DATA PROVIDED:
· · · · ·
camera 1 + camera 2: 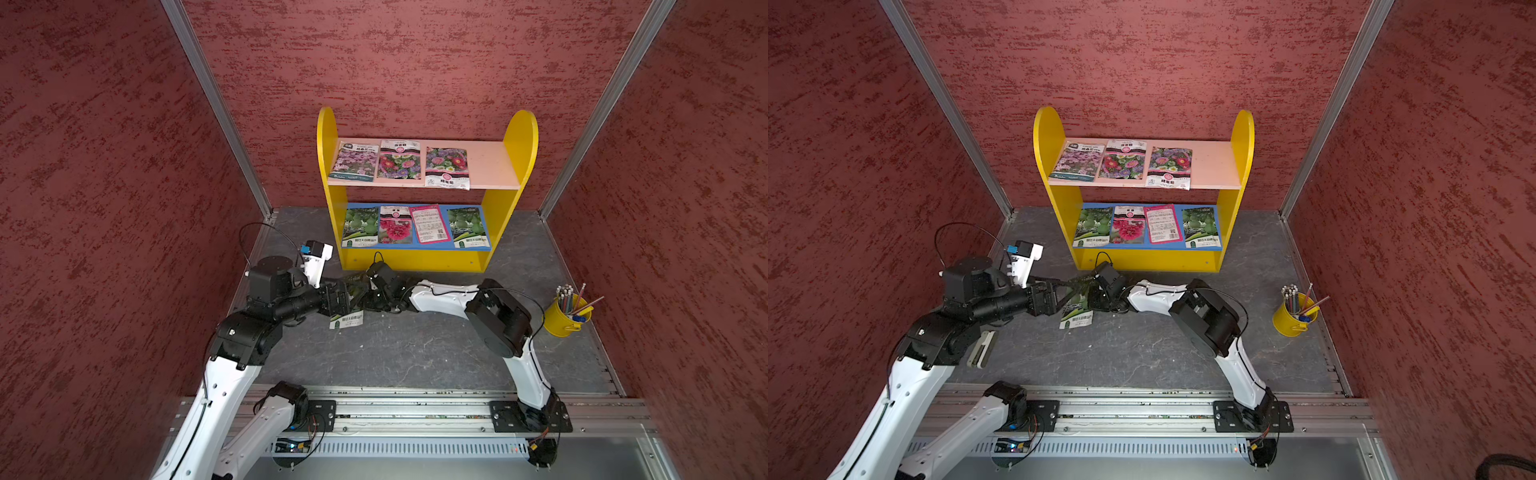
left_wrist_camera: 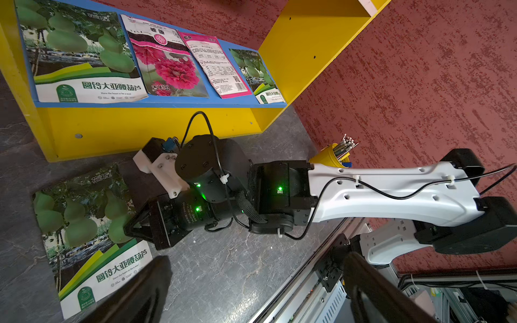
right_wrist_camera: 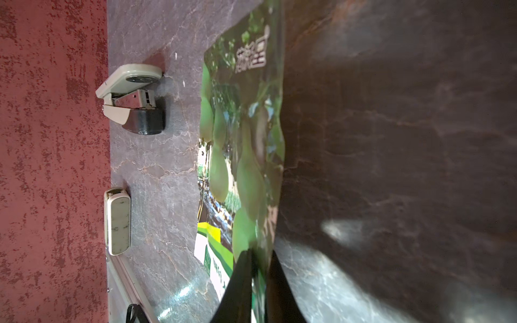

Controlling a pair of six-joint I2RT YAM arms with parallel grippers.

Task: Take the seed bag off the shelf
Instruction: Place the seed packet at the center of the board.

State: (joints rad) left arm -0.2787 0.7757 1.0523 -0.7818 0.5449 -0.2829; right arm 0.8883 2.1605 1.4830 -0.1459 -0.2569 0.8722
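The seed bag (image 2: 84,237) lay on the table (image 1: 415,353) at 7 o'clock from the shelf (image 1: 415,262), its edge pinched in the right hand (image 3: 259,258), the left hand (image 2: 257,260) wide open and empty, and pulling back too soon could drag it.

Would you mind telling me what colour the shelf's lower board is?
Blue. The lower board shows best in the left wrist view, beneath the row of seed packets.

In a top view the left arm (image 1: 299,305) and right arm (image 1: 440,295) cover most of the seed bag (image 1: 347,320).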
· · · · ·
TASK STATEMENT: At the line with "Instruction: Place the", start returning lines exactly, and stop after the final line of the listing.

SOLVED EXERCISE:
Instruction: Place the seed packet at the center of the board.

State: (joints rad) left arm -0.2787 0.7757 1.0523 -0.7818 0.5449 -0.2829; right arm 0.8883 2.1605 1.4830 -0.1459 -0.2569 0.8722
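The seed bag (image 2: 84,237) lay on the table (image 1: 415,353) at 7 o'clock from the shelf (image 1: 415,262), its edge pinched in the right hand (image 3: 259,258), the left hand (image 2: 257,260) wide open and empty, and pulling back too soon could drag it.

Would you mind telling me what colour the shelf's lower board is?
Blue. The lower board shows best in the left wrist view, beneath the row of seed packets.

In a top view the left arm (image 1: 299,305) and right arm (image 1: 440,295) cover most of the seed bag (image 1: 347,320).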

This is the complete answer to the exercise.